Work to be completed
Only one stretch of the listing below is wanted: the line with "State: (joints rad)" and all lines after it. Reproduce that stretch exactly.

*** Data below ***

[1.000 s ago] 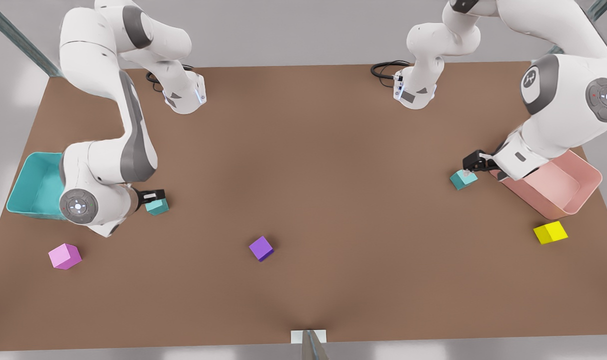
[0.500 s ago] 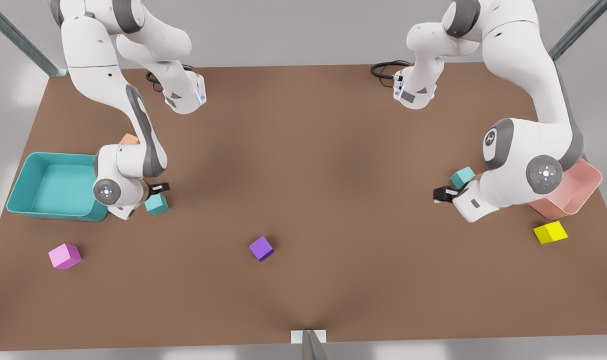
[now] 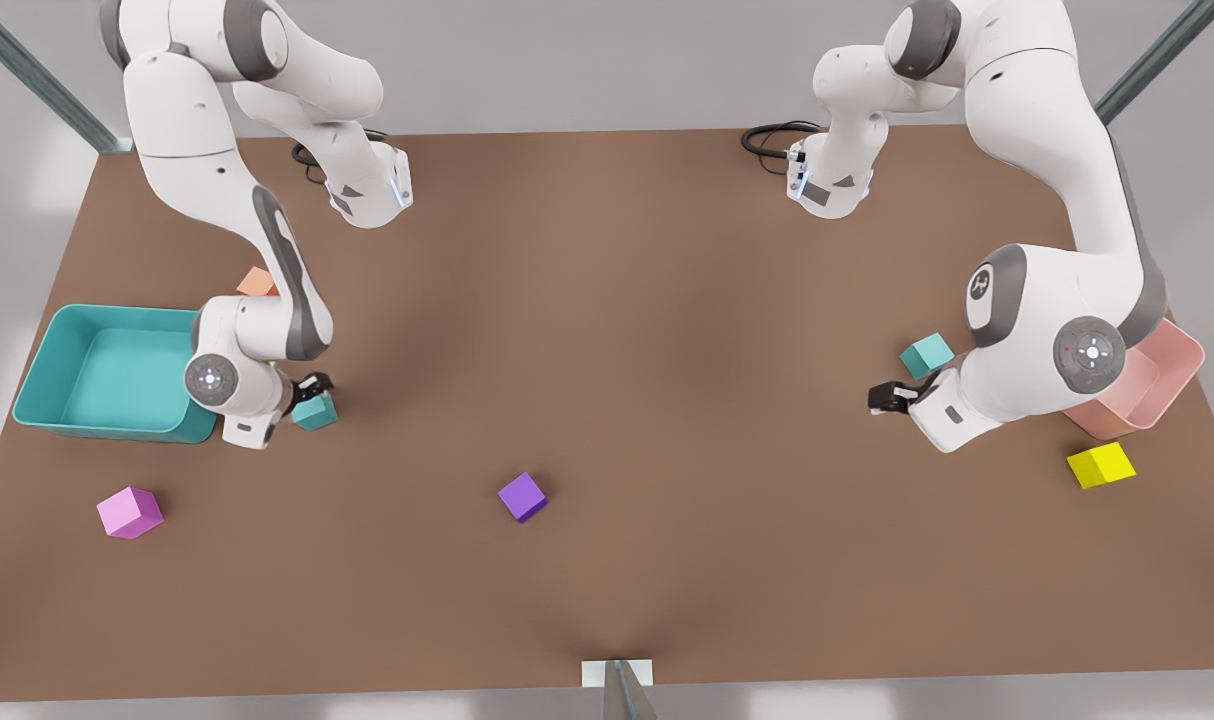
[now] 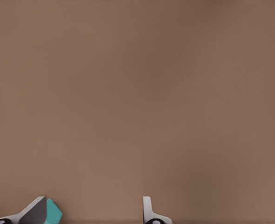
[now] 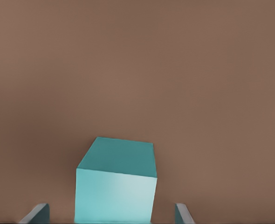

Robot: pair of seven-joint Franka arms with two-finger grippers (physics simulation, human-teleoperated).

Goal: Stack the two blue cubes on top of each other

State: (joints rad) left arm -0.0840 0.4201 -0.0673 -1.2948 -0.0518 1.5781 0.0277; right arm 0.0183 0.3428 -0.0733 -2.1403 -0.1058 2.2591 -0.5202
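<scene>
Two teal cubes sit well apart: one (image 3: 316,411) between the right gripper's (image 3: 314,390) spread fingers (beside the teal bin (image 3: 42,385)), the other (image 3: 926,354) just beside the left gripper (image 3: 882,397), jaws open.

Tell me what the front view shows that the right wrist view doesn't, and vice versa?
Front view: the left gripper near the second blue cube, teal bin, pink bin, purple cube, pink cube, yellow cube. Right wrist view: up close, the right gripper's open fingers flank the first blue cube without touching. Both: that cube and the brown table.
</scene>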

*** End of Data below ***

Answer below
State: (joints rad) left arm -0.0840 0.4201 -0.0673 -1.2948 -0.0518 1.5781 0.0277; right arm 0.0183 0.3428 -0.0733 -2.1403 -0.1058 2.2591 -0.5202
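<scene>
Two teal cubes sit well apart: one (image 3: 316,411) between the right gripper's (image 3: 314,390) spread fingers (beside the teal bin (image 3: 42,385)), the other (image 3: 926,354) just beside the left gripper (image 3: 882,397), jaws open.

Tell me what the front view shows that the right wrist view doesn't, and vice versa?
Front view: the left gripper near the second blue cube, teal bin, pink bin, purple cube, pink cube, yellow cube. Right wrist view: up close, the right gripper's open fingers flank the first blue cube without touching. Both: that cube and the brown table.
</scene>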

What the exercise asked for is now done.